Now those who were scattered went about preaching the word. Philip went down to the city of Samaria and proclaimed to them the Christ. And the crowds with one accord paid attention to what was being said by Philip when they heard him and saw the signs that he did. For unclean spirits, crying out with a loud voice, came out of many who had them, and many who were paralyzed or lame were healed. So there was much joy in that city. – Acts 8:4-8
“When one door closes, another one opens…”, is a saying made famous by Alexander Graham Bell, the inventor of the telephone. It is a call to perseverance that goes a little further than, “if at first you don’t succeed, try, try again.” by taking into account the fact that sometimes things in life do not go according to plan. Sometimes we get thrown curveballs. Sometimes we just get thrown out. This was the case of the first church in Jerusalem. After the multiple arrests and persecution faced by the apostles, culminating with the stoning of Stephen, it became clear to the community of disciples that they were unwelcome. Just as their Lord Jesus before them was cast out and executed, they found that the city God had chosen for his temple long ago, had no tolerance for God’s people within her walls. They had persevered (tried again and again) in the face of persecution. Undaunted by jail, torture, and even death, they continued to preach. Unshaken by divisiveness and prejudice within their own group, they continued to live together in the hope of Christ’s return.
However, there came a point where, with Christ’s blessing, they shook the Jerusalem dust off their feet and moved on. Not all of them, mind you. Many of the Apostles stayed in or near Jerusalem.
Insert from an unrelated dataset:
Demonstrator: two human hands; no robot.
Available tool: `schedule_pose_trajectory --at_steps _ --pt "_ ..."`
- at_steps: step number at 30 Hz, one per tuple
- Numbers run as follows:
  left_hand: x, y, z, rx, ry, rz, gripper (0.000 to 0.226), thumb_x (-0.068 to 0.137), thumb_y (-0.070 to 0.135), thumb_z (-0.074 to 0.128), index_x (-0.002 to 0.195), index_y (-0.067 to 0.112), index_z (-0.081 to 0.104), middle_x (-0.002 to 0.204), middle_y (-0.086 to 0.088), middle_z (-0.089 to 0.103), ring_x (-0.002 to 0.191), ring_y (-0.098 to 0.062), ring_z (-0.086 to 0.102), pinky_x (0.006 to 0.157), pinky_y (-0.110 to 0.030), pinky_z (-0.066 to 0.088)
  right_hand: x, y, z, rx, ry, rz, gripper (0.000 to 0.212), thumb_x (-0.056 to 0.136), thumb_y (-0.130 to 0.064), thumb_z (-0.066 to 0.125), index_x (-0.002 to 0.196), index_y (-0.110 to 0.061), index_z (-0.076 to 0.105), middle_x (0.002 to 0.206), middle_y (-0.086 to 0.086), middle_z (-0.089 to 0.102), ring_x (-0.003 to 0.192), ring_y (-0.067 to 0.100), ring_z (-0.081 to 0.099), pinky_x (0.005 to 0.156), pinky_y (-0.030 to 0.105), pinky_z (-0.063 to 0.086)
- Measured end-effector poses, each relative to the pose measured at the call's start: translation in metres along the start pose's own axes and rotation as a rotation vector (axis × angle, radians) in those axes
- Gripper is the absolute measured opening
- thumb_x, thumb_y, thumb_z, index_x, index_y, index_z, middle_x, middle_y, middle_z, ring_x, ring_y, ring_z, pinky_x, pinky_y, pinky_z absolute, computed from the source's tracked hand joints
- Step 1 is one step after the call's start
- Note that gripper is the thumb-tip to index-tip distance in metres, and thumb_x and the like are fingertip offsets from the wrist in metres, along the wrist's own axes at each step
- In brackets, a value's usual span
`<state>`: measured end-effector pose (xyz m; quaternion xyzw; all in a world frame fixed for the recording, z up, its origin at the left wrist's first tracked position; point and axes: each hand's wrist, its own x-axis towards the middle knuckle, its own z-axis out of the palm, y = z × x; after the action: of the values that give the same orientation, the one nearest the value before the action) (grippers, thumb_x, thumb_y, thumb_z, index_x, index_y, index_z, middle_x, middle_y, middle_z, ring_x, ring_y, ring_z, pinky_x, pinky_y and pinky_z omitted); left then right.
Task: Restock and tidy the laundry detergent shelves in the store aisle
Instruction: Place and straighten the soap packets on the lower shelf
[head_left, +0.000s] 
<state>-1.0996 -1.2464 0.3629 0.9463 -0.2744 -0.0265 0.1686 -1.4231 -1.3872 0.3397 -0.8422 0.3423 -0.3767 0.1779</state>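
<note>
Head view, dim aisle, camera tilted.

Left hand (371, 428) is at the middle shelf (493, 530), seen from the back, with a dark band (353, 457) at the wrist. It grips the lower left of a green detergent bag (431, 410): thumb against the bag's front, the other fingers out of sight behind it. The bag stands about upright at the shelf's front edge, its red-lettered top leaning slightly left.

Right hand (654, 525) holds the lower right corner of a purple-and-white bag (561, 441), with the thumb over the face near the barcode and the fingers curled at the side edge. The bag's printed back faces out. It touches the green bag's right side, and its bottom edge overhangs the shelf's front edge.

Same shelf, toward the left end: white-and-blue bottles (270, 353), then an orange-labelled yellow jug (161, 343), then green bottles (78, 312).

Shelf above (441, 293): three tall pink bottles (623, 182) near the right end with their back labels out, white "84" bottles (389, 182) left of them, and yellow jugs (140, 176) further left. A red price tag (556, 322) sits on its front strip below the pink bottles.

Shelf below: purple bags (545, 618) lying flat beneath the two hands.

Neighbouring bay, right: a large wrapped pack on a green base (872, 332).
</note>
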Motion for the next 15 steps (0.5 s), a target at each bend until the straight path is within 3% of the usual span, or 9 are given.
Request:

However, a great many of the more than 5,000 believers left for safer surroundings. One of these was Philip, the man who had only just been named one of the seven deacons, along with Stephen. He took the gospel north, to the city of Samaria and it appears that he continued preaching the word there, just as they had been doing in Jerusalem. This move was probably not according to his plans, as most of the church was expecting Jesus to come back at any moment. Indeed, we must remember the great stress they were all under. Many of them had already sold their possessions and probably did not have much to live on, let alone move to another city. They had become vagabonds, exiles from their own homes, all for the sake of Christ, and were now traveling through Israel and beyond, praying that God would provide them with daily bread. Their plan A had failed and now they were punting.
However, our plans – even our best attempts to understand God’s plan do not always fully grasp the big picture God is painting. Disheartened, Philip could easily have just quit and gone home. God’s own top people in Jerusalem apparently did not want to hear from God, why would anyone else? Despairing, he could have renounced his faith like the disciples did when Jesus was crucified, hiding out as far away from the Jewish leaders as he could get. He did neither. He understood what Bell would say over 1800 years later that when one door closes, another door opens.
Speaking of Bell, we typically only quote half of his line. The whole statement he made was, “When one door closes another door opens; but we so often look so long and so regretfully upon the closed door, that we do not see the ones which open for us.” It is this second part of the statement that is the difference between Philip the Evangelist, whose ministry flourished in Samaria and beyond, and those who fall away disheartened and despairing: where we are looking. It is the difference between focusing our eyes on a particular door we are trying to get through and fixing our gaze on Jesus and going wherever He goes. Planning is important in ministry. Preparation is key to successfully engaging a community with the gospel or even in simply sharing your faith with your neighbor. However, planning and preparation cannot replace the simple obedience of staying close and following Christ.
God does not change his plans around at the last minute. We just fail to grasp the bigger picture. Philip’s move to Samaria was spoken of by God in the book of Genesis, when he promised Abraham that all nations would be blessed by him. This new ministry was commanded specifically by Jesus when he commanded his disciples to make disciples of all people, from Jerusalem, to Samaria, and to the ends of the earth. Many of these early Christians probably figured they were going to be the Jerusalem part of that plan, not the “ends of the earth” crew. Yet God had his plan and the gospel would not be stopped or even slowed by either the opposition or the comfort of the Christians. God’s love for His people will persevere and overcome any obstacles we, or anyone else may put in His path. When one door closes, God opens another one.